Harga barang-barang itu menjadi lebih mahal dari waktu sebelumnya. Hal ini menunjukkan fenomena inflasi yang sudah, sedang, dan akan terus menerjang.
Tingkat inflasi tentu berbeda-beda antara satu negara dan negara lainnya. Namun, situasi ekonomi global yang sedang tak menentu, membuat tak ada satu pun negara di dunia yang luput dari terjangan inflasi. Tidak terkecuali Indonesia.

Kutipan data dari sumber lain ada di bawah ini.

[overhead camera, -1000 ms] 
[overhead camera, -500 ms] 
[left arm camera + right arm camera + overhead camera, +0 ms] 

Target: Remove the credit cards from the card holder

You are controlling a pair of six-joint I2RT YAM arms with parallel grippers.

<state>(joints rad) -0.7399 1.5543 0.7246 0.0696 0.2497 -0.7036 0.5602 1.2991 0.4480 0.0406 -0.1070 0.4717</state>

Secara sederhana inflasi diartikan sebagai kecenderungan naiknya harga barang dan jasa yang berlangsung secara terus menerus. Bila harga barang dan jasa dalam negeri meningkat, maka inflasi pun mengalami kenaikan. Naiknya harga barang dan jasa menyebabkan nilai uang menurun.
Lindsey Bell, kepala pasar dan ahli strategi uang untuk Ally Financial ketika diwawancarai majalah Time mengatakan, inflasi global disebabkan oleh berbagai hal.
“Di sisi pasokan, jelas COVID adalah pendorong utama, di mana ada hambatan yang signifikan dalam rantai pasokan, dan perlambatan produksi dan pengiriman,” tandasnya.
Di sisi berbeda, krisis Rusia-Ukraina yang masih mengemuka menjadi faktor yang tak bisa dielak. Situasi politik dan keamanan di kedua negara yang tengah berseteru itu ikut menambah masalah pasokan.
“Ada juga peningkatan permintaan pada periode pasca-pandemi ini, sebagian didorong oleh stimulus yang memberikan uang ke tangan konsumen, serta ke pasar.”
Daftar Isi
Siasat untuk Menghadapi Inflasi
Untuk mengetahui seberapa parah inflasi yang sedang terjadi, kita menggunakan parameter dampaknya pada aspek ekonomi. Dari sisi ini, inflasi dibagi ke dalam empat kategori.
• Pertama, menghadapi inflasi ringan atau rendah. Jenis ini mudah dikenadilan dan tidak memberikan pengaruh signifikan pada perekonomian suatu negara. Harga barang atau jasa mengalami kenaikan, namun masih dalam batas wajar. Biasanya, di bawah 10 persen per tahun.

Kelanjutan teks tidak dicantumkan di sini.